# Cobia!!!!



## NTKG (Aug 16, 2003)

Kenny,

Still can't shake the excitement now having booked with you for this year. I hope to have kill a couple of studs!!!! Seeing that many fish in that gin water is awesome and I can't say I've been out with someone who's been more inclined to put me on fish.

Looking forward to it.


----------



## Cdog (Mar 18, 2002)

Ditto Neil, when ya going? Me and Doc got him on June 9th.


----------



## Drumdum (Jan 6, 2003)

I hope so too Neil,we're definatly gonna be there at the right time this year judging from the winter we "AREN'T HAVING"...


----------



## NTKG (Aug 16, 2003)

Uhm... don't worry about it. I"ll send you a picture


----------



## Cdog (Mar 18, 2002)

I see how it is, you were prolly the basturd that took my day from last year...


----------



## tylerhb (Mar 29, 2010)

Ahh how i yearn for spring fishing. At least i will get a little of my fix after i hit up Hatteras next week. See if i cant get me a few pups along the beach. June 9th might be late season for south of hatteras considering the warm weather year we are having.


----------



## lil red jeep (Aug 17, 2007)

NTKG said:


> Kenny,
> 
> I can't say I've been out with someone who's been more inclined to put me on fish.
> 
> Looking forward to it.


Oooops! Don't let Blake read that!


----------



## Cdog (Mar 18, 2002)

lil red jeep said:


> Oooops! Don't let Blake read that!


Dude, let it go! There is no reason to drag your petty vendetta into this thread. Seriously!!


----------



## drumrun (Dec 5, 2007)

You fellas going to be late, they are going to be here late april early may.


----------



## lil red jeep (Aug 17, 2007)

Cdog said:


> Dude, let it go! There is no reason to drag your petty vendetta into this thread. Seriously!!

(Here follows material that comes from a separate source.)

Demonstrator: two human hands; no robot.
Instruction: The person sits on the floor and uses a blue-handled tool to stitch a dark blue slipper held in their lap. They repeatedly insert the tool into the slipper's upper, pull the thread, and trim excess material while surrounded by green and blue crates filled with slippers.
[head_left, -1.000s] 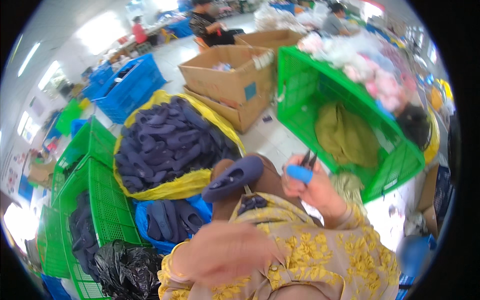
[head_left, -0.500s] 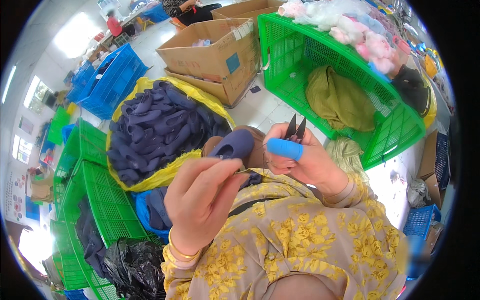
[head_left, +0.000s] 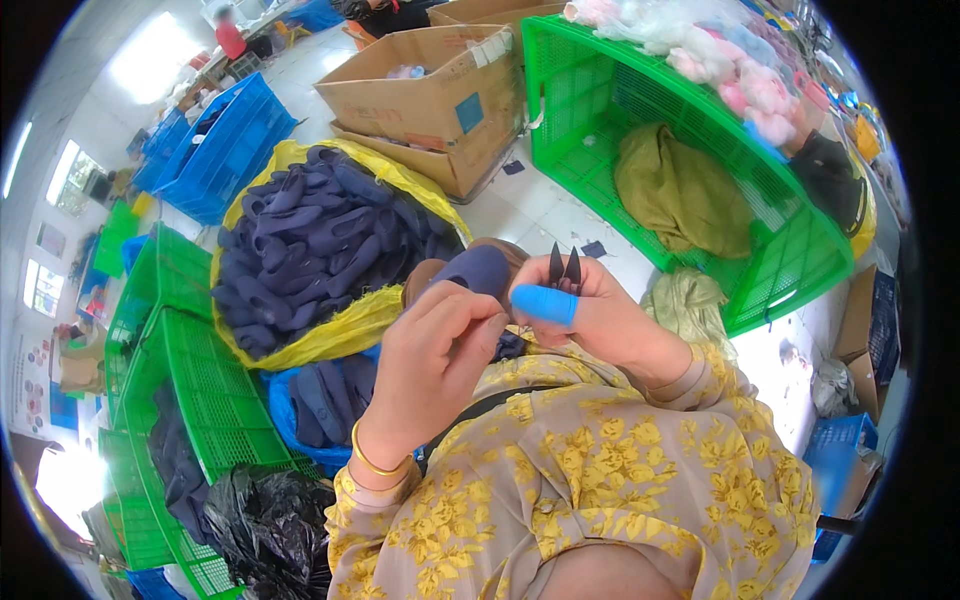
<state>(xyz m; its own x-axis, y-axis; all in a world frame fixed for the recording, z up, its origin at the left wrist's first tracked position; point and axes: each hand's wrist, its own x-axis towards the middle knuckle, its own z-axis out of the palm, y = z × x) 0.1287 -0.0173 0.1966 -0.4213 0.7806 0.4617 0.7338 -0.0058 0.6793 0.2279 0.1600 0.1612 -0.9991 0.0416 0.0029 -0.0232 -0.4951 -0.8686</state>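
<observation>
My right hand [head_left: 622,322] is closed around small thread snips [head_left: 564,268], their two dark blades pointing up between the fingers. A bright blue wrap [head_left: 543,305] covers its thumb. Close beside it, my left hand [head_left: 432,345] has thumb and fingertips pinched together; whatever lies between them is too small or hidden to name. A gold bangle circles the left wrist. Just beyond the fingertips, a navy slipper-like piece [head_left: 478,270] rests over my lap, partly covered by the left hand. Ahead to the left, a yellow sack [head_left: 345,343] holds a heap of similar navy slipper-like pieces [head_left: 310,240].
Green crates [head_left: 215,400] and a black plastic bag [head_left: 270,530] stand at my left. A blue bag [head_left: 285,420] holds more navy pieces. Ahead are a cardboard box [head_left: 400,115] and a large green crate [head_left: 590,150] containing olive cloth [head_left: 680,195]. People sit farther back.
My two hands have come closer together, the right one shifting left with the snips. The left hand has turned, and the small thing seen at its fingertips is now hidden.
</observation>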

Sorry for a poor attempt at humor. As for a petty vendetta, I was just stating facts. Never said the guy didn't know his stuff.


----------



## dirtyhandslopez (Nov 17, 2006)

Neil and Kenny, you're going to need some help, right? Don't hesistate to ask...It'll be a pleasure


----------



## surf rat (Jun 30, 2004)

Hey Nei,l I owe you a free trip...Call me and set it up. Cobia should be thick here by the middle of June.


----------



## Jesse Lockowitz (Feb 13, 2006)

surf rat said:


> Hey Nei,l I owe you a free trip...Call me and set it up. Cobia should be thick here by the middle of June.

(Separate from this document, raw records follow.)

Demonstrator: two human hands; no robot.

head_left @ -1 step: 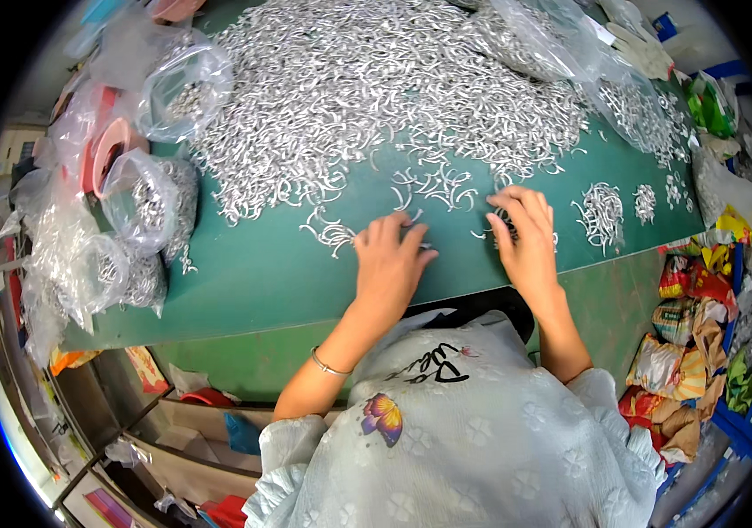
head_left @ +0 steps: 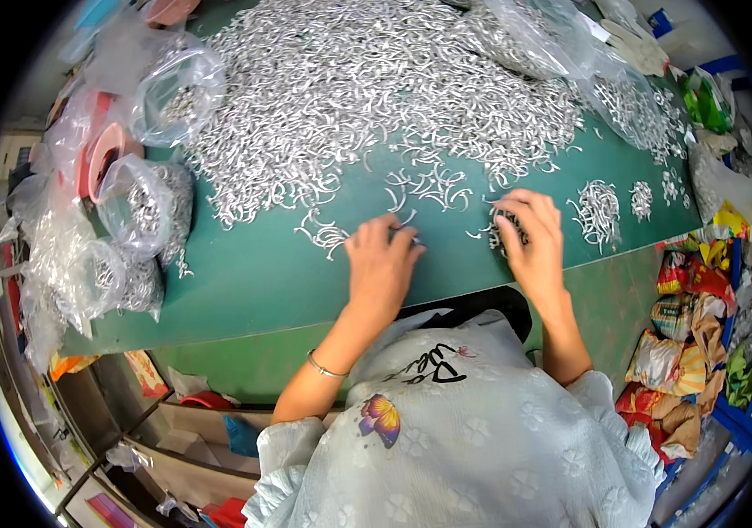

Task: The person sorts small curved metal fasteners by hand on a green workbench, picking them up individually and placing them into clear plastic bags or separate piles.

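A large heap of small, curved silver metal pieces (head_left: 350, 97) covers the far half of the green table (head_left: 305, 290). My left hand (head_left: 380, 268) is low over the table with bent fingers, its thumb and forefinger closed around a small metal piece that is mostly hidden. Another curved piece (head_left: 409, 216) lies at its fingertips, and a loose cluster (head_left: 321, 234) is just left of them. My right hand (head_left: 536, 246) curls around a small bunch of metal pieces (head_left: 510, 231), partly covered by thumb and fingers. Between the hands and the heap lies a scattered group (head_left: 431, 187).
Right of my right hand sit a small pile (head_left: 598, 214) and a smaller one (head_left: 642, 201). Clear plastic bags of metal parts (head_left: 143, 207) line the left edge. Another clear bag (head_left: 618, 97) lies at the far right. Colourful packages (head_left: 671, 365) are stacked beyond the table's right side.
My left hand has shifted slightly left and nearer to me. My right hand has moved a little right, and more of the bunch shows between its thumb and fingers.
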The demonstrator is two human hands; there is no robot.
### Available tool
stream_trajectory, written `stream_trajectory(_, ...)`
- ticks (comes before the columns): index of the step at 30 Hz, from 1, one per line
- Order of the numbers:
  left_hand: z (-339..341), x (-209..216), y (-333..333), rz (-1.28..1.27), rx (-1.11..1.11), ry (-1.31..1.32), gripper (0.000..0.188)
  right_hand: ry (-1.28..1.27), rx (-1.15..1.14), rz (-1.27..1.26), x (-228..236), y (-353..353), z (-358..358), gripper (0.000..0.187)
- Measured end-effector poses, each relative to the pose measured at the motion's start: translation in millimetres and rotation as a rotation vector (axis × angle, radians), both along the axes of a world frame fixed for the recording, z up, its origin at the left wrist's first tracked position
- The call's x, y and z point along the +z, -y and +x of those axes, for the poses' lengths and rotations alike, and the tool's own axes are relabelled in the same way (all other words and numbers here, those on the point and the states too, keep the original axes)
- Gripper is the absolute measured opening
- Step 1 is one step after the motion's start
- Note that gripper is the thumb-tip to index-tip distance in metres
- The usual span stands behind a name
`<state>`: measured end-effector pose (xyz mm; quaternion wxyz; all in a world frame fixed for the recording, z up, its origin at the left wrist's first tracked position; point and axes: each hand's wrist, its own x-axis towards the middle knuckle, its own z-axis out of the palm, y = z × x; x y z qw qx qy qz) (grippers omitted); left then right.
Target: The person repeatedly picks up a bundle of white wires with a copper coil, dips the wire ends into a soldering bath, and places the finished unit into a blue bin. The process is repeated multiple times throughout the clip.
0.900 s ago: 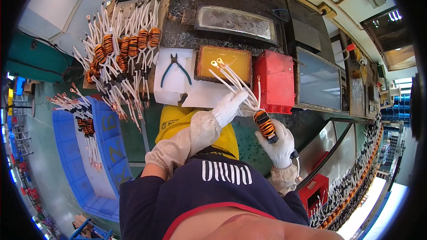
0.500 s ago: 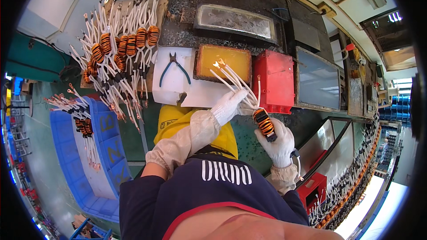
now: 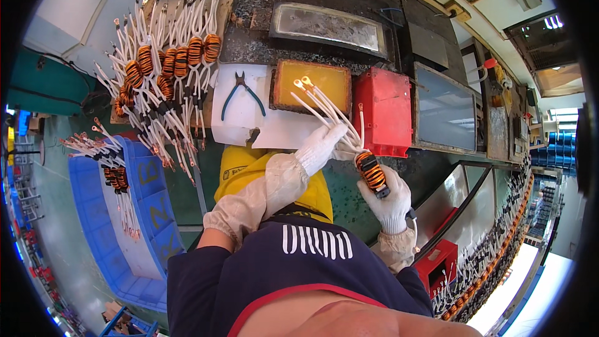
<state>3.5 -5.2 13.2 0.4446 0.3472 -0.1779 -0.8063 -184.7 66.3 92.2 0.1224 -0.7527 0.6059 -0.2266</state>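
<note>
- Head view: I am looking down past a navy top with red trim [image 3: 249, 274] at two hands in white knitted gloves.
- Left hand [image 3: 319, 148]: its fingers are closed around a bundle of long white insulated wires [image 3: 342, 126], just above the coil.
- Right hand [image 3: 392, 201]: its fingers are wrapped round an orange-and-black wound ring-shaped coil [image 3: 370, 171], gripping it at the lower right. I make out the coil tilted, in front of the tabletop's near edge, its wires running up and to the left.
- Ring-shaped copper-coloured terminals [image 3: 306, 80] tip the wires; some appear over a brown-rimmed rectangular tray of yellow material [image 3: 274, 84]. I cannot tell whether they touch it. One wire stands apart from the rest, near the red box.
- Red plastic box [image 3: 385, 112]: just right of the tray.
- Pliers with dark teal handles [image 3: 241, 82]: on a white sheet [image 3: 287, 128], left of the tray, handles spread toward the person.
- Dark, stained tabletop [image 3: 249, 43]: behind the tray it carries a grey metal-framed rectangular panel [image 3: 331, 28].
- To the left I see a heap of similar orange-and-black coils with white leads [image 3: 168, 65]; below it, a blue plastic bin [image 3: 156, 212] holds more.
</note>
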Motion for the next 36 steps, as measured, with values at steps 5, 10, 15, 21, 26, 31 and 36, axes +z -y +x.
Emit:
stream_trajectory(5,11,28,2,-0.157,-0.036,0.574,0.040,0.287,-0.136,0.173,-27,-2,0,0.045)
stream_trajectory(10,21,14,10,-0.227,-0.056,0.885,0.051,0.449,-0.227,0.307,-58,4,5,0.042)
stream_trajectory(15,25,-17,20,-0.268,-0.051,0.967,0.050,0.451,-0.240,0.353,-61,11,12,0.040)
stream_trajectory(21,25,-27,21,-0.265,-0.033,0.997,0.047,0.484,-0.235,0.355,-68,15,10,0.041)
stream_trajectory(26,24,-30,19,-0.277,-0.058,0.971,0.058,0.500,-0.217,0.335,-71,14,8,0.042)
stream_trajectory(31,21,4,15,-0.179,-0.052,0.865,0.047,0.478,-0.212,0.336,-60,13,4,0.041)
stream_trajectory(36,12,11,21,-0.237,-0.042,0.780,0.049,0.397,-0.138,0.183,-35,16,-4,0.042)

damn ur gonna be busy that day casting for Neil and then fighting the fish after the first few min. Neil lacks, shall we say.....endurance? LOL


----------



## NTKG (Aug 16, 2003)

Jesse Lockowitz said:


> damn ur gonna be busy that day casting for Neil and then fighting the fish after the first few min. Neil lacks, shall we say.....endurance? LOL


tell your mom that its not called endurance when you just want it to be over


----------



## Cdog (Mar 18, 2002)

NTKG said:


> tell your mom that its not called endurance when you just want it to be over


Damnn Jesse are ya gonna delete all ya pics from P&S now... Oh wait that was Neil...


----------



## Jesse Lockowitz (Feb 13, 2006)

NTKG said:


> tell your mom that its not called endurance when you just want it to be over


She said to tell you she's seen bigger things in a can of viennas? 


Speaking of just wanting it to be over, sounds like you fighting a fish after 2 minutes. Crying about ur back like you work hard or something lol


----------



## NTKG (Aug 16, 2003)

Jesse Lockowitz said:


> She said to tell you she's seen bigger things in a can of viennas?
> 
> 
> Speaking of just wanting it to be over, sounds like you fighting a fish after 2 minutes. Crying about ur back like you work hard or something lol


i think i will stop here before we get this thread locked! lol


----------



## NTKG (Aug 16, 2003)

Cdog said:


> Damnn Jesse are ya gonna delete all ya pics from P&S now... Oh wait that was Neil...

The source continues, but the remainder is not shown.